** Opening SOURCE MATERIAL block **
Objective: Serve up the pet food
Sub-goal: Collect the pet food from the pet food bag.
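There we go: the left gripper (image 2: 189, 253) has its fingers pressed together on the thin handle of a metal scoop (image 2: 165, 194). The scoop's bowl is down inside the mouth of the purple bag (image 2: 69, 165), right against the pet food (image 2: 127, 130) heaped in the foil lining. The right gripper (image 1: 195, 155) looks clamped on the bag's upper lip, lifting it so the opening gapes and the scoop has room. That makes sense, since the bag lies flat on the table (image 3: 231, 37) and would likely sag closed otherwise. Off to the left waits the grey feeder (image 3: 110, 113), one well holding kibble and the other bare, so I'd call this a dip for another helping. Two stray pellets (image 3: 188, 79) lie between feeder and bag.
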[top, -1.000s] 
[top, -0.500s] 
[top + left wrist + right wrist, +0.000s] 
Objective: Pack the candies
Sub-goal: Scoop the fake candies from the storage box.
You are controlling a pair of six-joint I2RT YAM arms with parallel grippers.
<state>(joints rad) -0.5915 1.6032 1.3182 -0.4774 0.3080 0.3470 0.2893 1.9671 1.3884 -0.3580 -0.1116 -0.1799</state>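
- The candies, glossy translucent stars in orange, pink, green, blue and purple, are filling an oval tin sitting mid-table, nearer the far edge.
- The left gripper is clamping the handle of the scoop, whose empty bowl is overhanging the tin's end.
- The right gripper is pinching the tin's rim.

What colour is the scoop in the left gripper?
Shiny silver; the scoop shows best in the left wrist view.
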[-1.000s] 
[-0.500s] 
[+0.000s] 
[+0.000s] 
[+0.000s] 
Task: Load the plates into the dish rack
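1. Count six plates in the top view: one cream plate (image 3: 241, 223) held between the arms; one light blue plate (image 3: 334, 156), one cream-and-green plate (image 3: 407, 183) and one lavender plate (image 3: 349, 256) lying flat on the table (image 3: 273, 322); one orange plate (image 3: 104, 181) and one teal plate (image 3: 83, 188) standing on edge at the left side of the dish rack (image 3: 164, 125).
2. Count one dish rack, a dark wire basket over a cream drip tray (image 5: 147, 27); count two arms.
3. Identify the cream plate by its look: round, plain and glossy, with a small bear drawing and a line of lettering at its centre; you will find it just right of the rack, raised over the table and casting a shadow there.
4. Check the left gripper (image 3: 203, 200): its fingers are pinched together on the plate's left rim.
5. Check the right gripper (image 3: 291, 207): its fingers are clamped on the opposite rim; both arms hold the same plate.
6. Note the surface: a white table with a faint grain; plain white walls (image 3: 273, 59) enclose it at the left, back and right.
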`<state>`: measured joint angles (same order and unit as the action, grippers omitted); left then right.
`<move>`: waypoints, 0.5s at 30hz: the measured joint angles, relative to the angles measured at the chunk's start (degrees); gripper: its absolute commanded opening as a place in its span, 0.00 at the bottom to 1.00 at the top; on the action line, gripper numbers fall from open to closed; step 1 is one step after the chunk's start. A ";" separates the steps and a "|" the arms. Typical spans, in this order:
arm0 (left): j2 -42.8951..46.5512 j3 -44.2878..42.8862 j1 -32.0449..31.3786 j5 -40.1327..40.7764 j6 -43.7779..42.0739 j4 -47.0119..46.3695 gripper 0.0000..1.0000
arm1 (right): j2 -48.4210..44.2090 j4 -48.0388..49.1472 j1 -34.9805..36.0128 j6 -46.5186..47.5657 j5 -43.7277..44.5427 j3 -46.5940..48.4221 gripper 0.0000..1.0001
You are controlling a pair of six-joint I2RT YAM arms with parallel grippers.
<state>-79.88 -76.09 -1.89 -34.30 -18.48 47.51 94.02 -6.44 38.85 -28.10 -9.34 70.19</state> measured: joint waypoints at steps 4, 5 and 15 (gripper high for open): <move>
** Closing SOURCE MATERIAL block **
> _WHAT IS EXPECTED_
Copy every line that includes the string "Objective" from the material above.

> _OUTPUT FOR THIS TASK_
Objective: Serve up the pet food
Objective: Pack the candies

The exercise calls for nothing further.